# Re-Align HEB SRT

When transcribing Hebrew audio using the Whisper transcription system (not WhisperX), the resulting subtitle blocks can sometimes be too short. This code aims to address this issue by merging subtitle blocks and returning an updated SRT file.

The goal is to improve the readability and coherence of the subtitles by combining shorter blocks into longer ones, providing a more natural flow for the viewer.

Yedidya Harris


## Functions

In [1]:
import pandas as pd
import math

def parse_srt_to_df(srt_file):
    # Initialize an empty list to store block dictionaries
    blocks = []

    with open(srt_file, "r") as file:
        lines = file.readlines()

    block_id = None
    timestamp_start = None
    timestamp_end = None
    text = ""

    for line in lines:
        line = line.strip()
        if not line:  # Skip empty lines
            continue
        if block_id is None:
            block_id = int(line)
        elif timestamp_start is None:
            timestamp_start, timestamp_end = line.split(" --> ")
        else:
            if line.isdigit():  # Check if the line is a block ID for the next block
                # Add the completed block to the list
                blocks.append({
                    "block_id": block_id,
                    "timestamp_start": timestamp_start,
                    "timestamp_end": timestamp_end,
                    "text": text.strip()
                })

                # Reset variables for the next block
                block_id = int(line)
                timestamp_start = None
                timestamp_end = None
                text = ""
            else:
                text += line + " "

    # Add the last block to the list
    blocks.append({
        "block_id": block_id,
        "timestamp_start": timestamp_start,
        "timestamp_end": timestamp_end,
        "text": text.strip()
    })

    # Create a DataFrame from the list of block dictionaries
    df = pd.DataFrame(blocks)

    return df


In [2]:

def merge_text_pairs(df):
    # Create an empty DataFrame for the new merged data
    merged_df = pd.DataFrame(columns=['block_id', 'timestamp_start', 'timestamp_end', 'text'])

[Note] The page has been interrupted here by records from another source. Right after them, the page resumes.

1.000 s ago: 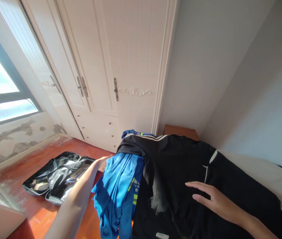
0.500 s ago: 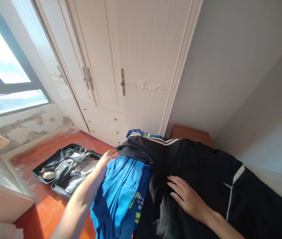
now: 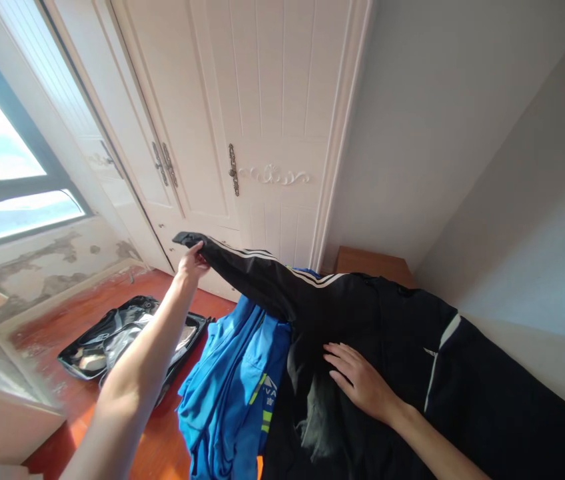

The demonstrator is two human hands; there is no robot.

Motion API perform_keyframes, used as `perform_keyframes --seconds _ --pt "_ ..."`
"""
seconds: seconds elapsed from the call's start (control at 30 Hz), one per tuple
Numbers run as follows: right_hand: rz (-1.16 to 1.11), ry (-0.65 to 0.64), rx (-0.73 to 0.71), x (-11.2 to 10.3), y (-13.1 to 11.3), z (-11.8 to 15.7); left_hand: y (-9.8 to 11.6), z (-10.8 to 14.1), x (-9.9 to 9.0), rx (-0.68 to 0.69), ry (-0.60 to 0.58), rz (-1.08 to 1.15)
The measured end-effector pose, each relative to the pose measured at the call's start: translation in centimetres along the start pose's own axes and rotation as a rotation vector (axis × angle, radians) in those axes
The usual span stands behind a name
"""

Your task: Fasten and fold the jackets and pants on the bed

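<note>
Across the lower right, a black garment (image 3: 362, 313) lies spread out, with pale trim (image 3: 447, 331) running down its body. One sleeve (image 3: 242, 267), marked with white stripes, extends toward the wardrobe (image 3: 282, 87) and is raised at its far end. The left hand (image 3: 193, 261) pinches this sleeve near the end, thumb on the upper side and fingers beneath, with a short length of black cloth projecting beyond the grip. The right hand (image 3: 360, 380) rests palm down on the body of the same garment, fingers extended and lying near one another, grasping nothing. Just beside its fingertips is a grey patch (image 3: 320, 420); whether this is lining or a separate cloth cannot be told from this angle.

Below the raised sleeve hangs a blue garment (image 3: 232, 373), gathered in long folds, with yellow-green bars and white lettering along its right side. Left of it, on the red floor (image 3: 37, 320), an open suitcase (image 3: 195, 340) holds mixed contents, partly hidden behind the left forearm. A brown wooden cabinet (image 3: 375, 263) stands behind the black garment, near the wardrobe's edge. A window (image 3: 2, 120) occupies the upper left.
</note>
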State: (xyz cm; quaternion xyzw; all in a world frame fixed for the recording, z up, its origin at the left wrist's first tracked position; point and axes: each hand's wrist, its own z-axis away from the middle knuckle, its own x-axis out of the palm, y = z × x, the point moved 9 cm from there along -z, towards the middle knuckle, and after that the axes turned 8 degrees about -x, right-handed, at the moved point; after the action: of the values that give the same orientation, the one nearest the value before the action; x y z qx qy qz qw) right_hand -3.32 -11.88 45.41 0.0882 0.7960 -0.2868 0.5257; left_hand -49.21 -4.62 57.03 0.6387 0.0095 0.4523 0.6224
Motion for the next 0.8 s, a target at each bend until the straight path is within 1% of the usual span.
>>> perform_keyframes --seconds 0.07,0.1,0.13,0.2,0.23,0.27,0.3,0.33,0.4,0.43,0.5,0.53,0.57,0.6,0.63,0.67,0.7,0.73,0.77,0.8 --pt "-0.019 0.021 0.006 -0.2 0.0 0.0 3.0 1.2 2.7 0.044 -0.054 0.046" --pt "-0.026 0.031 0.007 -0.3 0.0 -0.1 4.5 2.3 4.4 0.084 -0.104 0.067" --pt "-0.035 0.04 0.007 -0.3 0.0 -0.1 6.0 3.8 6.4 0.142 -0.174 0.085" --pt "-0.075 0.061 0.008 -0.4 0.0 -0.2 8.8 8.1 10.8 0.329 -0.383 0.102" --pt "-0.12 0.082 0.017 -0.5 0.1 -0.2 9.6 10.7 13.0 0.419 -0.471 0.08" --pt "-0.183 0.117 0.034 -0.7 0.2 -0.2 9.9 13.4 14.9 0.487 -0.542 0.04" --pt "-0.262 0.168 0.057 -1.1 0.3 -0.2 9.6 16.1 16.8 0.533 -0.6 -0.025" --pt "-0.354 0.238 0.086 -1.8 0.5 -0.1 8.8 18.8 18.6 0.563 -0.66 -0.111" --pt "-0.547 0.424 0.146 -4.0 0.8 0.7 6.0 24.5 21.8 0.639 -0.79 -0.338" --pt "-0.635 0.527 0.168 -5.5 0.9 1.5 4.2 27.4 22.9 0.711 -0.841 -0.466" --pt "-0.771 0.698 0.186 -9.1 0.7 3.7 -0.1 33.1 24.2 0.894 -0.938 -0.704" --pt "-0.801 0.753 0.188 -10.9 0.4 5.1 -2.8 36.0 24.5 0.975 -1.026 -0.819" --pt "-0.811 0.772 0.191 -12.7 0.0 6.6 -5.9 38.6 24.5 1.046 -1.141 -0.935" --pt "-0.796 0.77 0.205 -14.2 -0.5 8.3 -8.9 41.1 24.0 1.131 -1.246 -1.025" --pt "-0.776 0.745 0.244 -15.3 -0.9 10.1 -11.9 42.9 23.2 1.199 -1.327 -1.119" --pt "-0.799 0.709 0.301 -15.7 -1.1 11.9 -14.8 44.3 22.2 1.246 -1.398 -1.205" --pt "-0.854 0.681 0.377 -15.6 -1.1 13.8 -17.3 45.2 20.9 1.262 -1.461 -1.271" --pt "-0.926 0.646 0.461 -14.8 -1.1 15.6 -19.5 45.8 19.6 1.24 -1.534 -1.299" --pt "-0.999 0.608 0.539 -13.6 -1.2 17.4 -21.1 46.2 18.2 1.183 -1.603 -1.288" --pt "-1.054 0.571 0.608 -12.2 -1.3 19.0 -22.1 46.2 16.9 1.102 -1.633 -1.247"
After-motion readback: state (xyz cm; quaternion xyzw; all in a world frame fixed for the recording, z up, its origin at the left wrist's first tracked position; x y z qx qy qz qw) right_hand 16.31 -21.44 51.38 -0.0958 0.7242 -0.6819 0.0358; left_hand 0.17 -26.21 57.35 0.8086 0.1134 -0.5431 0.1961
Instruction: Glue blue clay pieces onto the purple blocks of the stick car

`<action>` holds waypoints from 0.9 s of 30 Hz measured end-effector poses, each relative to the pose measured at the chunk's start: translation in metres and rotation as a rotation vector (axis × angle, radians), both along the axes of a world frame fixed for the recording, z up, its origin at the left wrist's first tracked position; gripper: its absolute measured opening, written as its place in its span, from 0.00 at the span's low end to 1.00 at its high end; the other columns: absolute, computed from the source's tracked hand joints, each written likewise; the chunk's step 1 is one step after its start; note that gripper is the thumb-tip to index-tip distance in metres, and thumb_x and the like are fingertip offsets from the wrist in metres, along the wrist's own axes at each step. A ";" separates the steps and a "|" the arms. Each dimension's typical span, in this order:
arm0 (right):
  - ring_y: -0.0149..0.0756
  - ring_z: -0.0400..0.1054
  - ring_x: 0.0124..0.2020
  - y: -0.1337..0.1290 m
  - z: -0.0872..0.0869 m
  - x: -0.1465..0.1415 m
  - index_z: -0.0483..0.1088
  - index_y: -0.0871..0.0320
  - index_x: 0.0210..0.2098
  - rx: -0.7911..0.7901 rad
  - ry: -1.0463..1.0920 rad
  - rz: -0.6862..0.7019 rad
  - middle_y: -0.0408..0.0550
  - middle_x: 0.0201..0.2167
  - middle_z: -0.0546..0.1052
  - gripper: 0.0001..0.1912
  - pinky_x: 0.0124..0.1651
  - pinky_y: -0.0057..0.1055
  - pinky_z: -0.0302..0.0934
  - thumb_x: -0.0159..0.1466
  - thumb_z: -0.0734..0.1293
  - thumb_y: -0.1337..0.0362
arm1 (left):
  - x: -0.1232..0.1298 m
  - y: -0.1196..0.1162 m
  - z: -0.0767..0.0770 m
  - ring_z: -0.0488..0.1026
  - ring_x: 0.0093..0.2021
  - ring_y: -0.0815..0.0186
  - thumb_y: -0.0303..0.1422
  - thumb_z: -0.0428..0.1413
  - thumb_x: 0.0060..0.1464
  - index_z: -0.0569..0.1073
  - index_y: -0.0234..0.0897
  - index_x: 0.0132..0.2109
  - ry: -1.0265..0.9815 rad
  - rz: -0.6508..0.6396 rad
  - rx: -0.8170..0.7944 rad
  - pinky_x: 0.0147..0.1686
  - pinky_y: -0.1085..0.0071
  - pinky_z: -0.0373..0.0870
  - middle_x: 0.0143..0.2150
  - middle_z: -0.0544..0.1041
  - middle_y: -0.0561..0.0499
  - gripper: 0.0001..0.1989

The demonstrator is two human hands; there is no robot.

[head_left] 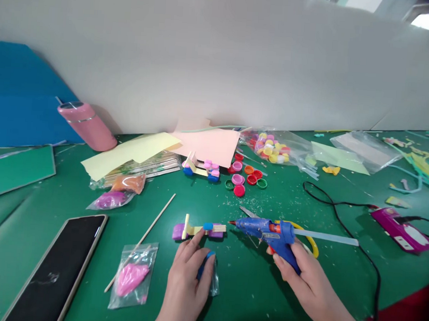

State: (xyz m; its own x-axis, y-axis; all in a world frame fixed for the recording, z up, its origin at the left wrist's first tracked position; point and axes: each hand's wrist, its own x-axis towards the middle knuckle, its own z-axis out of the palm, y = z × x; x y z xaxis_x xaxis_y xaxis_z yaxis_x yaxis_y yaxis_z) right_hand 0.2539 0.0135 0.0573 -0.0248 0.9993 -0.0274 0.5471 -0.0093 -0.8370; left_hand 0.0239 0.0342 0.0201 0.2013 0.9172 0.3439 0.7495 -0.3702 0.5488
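Observation:
My right hand (309, 273) grips a blue hot glue gun (264, 227) with a clear glue stick out of its back. Its nozzle points left, a little apart from a small stick-and-clay model (195, 230) with purple ends and a blue piece on top. My left hand (189, 270) touches the model's near side with the index finger. The other fingers and thumb curl round a plastic bag of blue clay (203, 268), mostly hidden by the hand. Behind the glue gun lie scissors with yellow handles (316, 248), partly covered.
A similar model (201, 169) stands farther back beside coloured caps (238, 179) and a bag of caps (271, 148). At left are a phone (57, 272), a wooden stick (156, 220), bagged pink clay (131, 279) and a pink bottle (89, 126). A black cord (341, 221) runs right.

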 end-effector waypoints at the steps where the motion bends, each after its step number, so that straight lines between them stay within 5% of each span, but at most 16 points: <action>1: 0.34 0.65 0.25 0.001 -0.001 -0.001 0.65 0.57 0.44 -0.010 0.039 -0.014 0.46 0.27 0.71 0.15 0.27 0.28 0.64 0.62 0.58 0.56 | 0.000 -0.001 0.000 0.69 0.48 0.54 0.30 0.50 0.53 0.73 0.37 0.34 -0.008 0.003 0.001 0.45 0.56 0.69 0.51 0.71 0.39 0.07; 8: 0.32 0.65 0.20 0.018 -0.004 0.018 0.64 0.59 0.36 0.006 0.196 -0.191 0.40 0.17 0.68 0.15 0.25 0.26 0.62 0.59 0.62 0.53 | 0.001 -0.016 0.020 0.69 0.46 0.56 0.31 0.52 0.52 0.74 0.37 0.35 -0.216 0.039 -0.074 0.44 0.59 0.68 0.50 0.71 0.40 0.07; 10: 0.35 0.69 0.25 0.025 -0.006 0.040 0.65 0.59 0.31 0.047 0.101 -0.241 0.44 0.21 0.72 0.15 0.30 0.27 0.64 0.59 0.61 0.52 | 0.004 -0.020 0.030 0.71 0.42 0.58 0.34 0.52 0.52 0.75 0.38 0.34 -0.411 0.040 -0.235 0.39 0.65 0.69 0.44 0.74 0.42 0.08; 14: 0.40 0.71 0.36 0.039 -0.016 0.087 0.68 0.59 0.40 0.130 -0.267 -0.346 0.50 0.36 0.75 0.20 0.36 0.30 0.65 0.60 0.58 0.50 | 0.015 -0.018 0.045 0.68 0.27 0.68 0.39 0.56 0.48 0.76 0.35 0.30 -0.904 0.108 -0.709 0.26 0.74 0.65 0.30 0.77 0.48 0.11; 19: 0.42 0.69 0.26 0.049 -0.035 0.121 0.68 0.62 0.44 0.110 -0.446 -0.469 0.53 0.31 0.75 0.26 0.29 0.37 0.64 0.55 0.62 0.49 | 0.029 -0.007 0.046 0.61 0.21 0.75 0.38 0.61 0.43 0.76 0.31 0.28 -1.315 0.155 -1.073 0.23 0.78 0.59 0.26 0.77 0.47 0.12; 22: 0.46 0.68 0.30 0.051 -0.036 0.119 0.67 0.64 0.45 0.152 -0.526 -0.511 0.58 0.35 0.73 0.27 0.34 0.43 0.63 0.54 0.63 0.50 | 0.034 -0.003 0.043 0.61 0.21 0.76 0.37 0.62 0.42 0.75 0.31 0.29 -1.363 0.167 -1.096 0.23 0.79 0.58 0.26 0.76 0.48 0.12; 25: 0.50 0.64 0.45 0.046 -0.018 0.090 0.65 0.61 0.49 0.275 -0.554 -0.507 0.60 0.48 0.65 0.25 0.47 0.46 0.58 0.56 0.63 0.53 | 0.038 0.000 0.042 0.61 0.21 0.76 0.38 0.61 0.42 0.76 0.32 0.28 -1.298 0.158 -1.114 0.23 0.78 0.58 0.25 0.76 0.48 0.11; 27: 0.46 0.61 0.49 0.038 -0.001 0.056 0.66 0.57 0.47 0.433 -0.388 -0.355 0.56 0.46 0.66 0.18 0.51 0.43 0.56 0.59 0.62 0.58 | 0.039 0.001 0.043 0.61 0.22 0.75 0.38 0.60 0.44 0.76 0.33 0.28 -1.173 0.137 -1.085 0.24 0.78 0.58 0.25 0.76 0.50 0.11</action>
State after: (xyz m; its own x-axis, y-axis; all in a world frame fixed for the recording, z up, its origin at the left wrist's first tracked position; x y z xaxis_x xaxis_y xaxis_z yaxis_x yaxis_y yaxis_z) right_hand 0.3100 0.0517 0.0559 0.2381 0.8679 0.4359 0.8339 0.0475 -0.5499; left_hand 0.0630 0.0351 0.0632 0.2073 0.8074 -0.5525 -0.2621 0.5899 0.7637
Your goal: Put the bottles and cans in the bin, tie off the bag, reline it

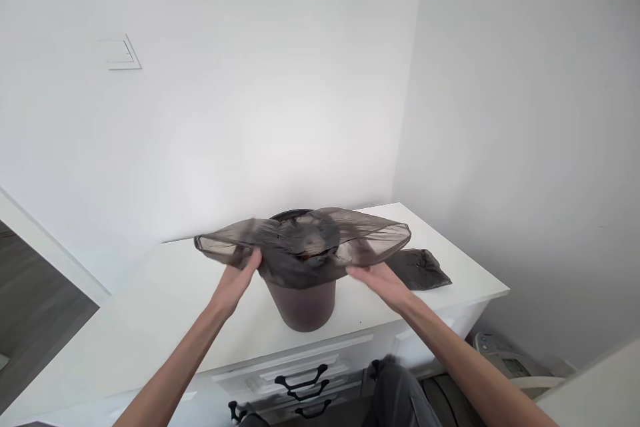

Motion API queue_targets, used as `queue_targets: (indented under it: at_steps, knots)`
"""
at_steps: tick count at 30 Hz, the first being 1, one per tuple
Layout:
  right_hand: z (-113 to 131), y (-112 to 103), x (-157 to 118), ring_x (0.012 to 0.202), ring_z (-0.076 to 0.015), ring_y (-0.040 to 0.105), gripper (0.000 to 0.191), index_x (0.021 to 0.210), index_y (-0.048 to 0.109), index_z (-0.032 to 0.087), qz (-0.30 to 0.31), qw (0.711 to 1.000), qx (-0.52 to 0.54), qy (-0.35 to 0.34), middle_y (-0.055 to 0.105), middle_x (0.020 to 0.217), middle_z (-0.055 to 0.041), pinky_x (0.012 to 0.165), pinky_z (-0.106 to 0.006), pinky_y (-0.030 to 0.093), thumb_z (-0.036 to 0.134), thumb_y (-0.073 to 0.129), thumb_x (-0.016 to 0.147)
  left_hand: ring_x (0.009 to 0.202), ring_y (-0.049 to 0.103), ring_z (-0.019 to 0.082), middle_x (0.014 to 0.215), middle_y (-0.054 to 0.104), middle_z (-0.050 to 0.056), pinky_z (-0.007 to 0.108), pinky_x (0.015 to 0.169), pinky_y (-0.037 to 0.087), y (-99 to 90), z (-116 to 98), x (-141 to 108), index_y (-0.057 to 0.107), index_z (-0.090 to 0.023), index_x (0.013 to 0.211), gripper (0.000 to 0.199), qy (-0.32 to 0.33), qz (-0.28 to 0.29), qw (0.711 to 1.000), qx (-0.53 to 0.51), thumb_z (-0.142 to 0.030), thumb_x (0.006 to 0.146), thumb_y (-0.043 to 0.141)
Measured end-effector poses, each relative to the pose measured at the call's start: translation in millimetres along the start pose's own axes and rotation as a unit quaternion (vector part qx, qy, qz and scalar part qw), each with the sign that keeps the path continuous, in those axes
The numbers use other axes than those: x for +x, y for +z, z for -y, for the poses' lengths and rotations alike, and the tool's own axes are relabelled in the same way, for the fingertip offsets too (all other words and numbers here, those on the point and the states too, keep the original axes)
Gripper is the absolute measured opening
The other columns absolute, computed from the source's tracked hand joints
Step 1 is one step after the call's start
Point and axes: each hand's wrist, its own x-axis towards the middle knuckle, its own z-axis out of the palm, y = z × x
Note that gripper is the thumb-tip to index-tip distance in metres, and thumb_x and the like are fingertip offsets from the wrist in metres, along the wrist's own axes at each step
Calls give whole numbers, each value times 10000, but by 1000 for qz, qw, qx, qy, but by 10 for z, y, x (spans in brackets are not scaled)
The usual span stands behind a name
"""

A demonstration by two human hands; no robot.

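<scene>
A dark translucent trash bag [300,273] is spread wide over the mouth of a dark purple bin [305,307], its edges flaring out to both sides. At the left side of the bin, my left hand [243,269] grips the bag's edge, thumb on top and fingers partly behind the film. My right hand [373,273] pinches the bag on the right, its fingers blurred and partly behind the plastic. Part of the bin's black rim shows at the back. What lies inside the bin is mostly hidden by the film.
Right of the bin, a folded dark plastic bag [423,269] lies on the white dresser top [135,320]. Black drawer handles [303,379] stick out in front. White walls stand behind and to the right. A grey device with a small display [515,363] sits low at the right.
</scene>
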Motion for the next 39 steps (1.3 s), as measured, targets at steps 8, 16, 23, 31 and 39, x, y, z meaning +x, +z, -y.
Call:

    # Iterate through the original DataFrame rows in pairs
    for i in range(0, len(df) - 1, 2):
        row1 = df.iloc[i]
        row2 = df.iloc[i + 1]

        # Merge the text values with a comma in between
        merged_text = row1['text'] + ', ' + row2['text']

        # Extract the start and end timestamps from the rows
        timestamp_start = row1['timestamp_start']
        timestamp_end = row2['timestamp_end']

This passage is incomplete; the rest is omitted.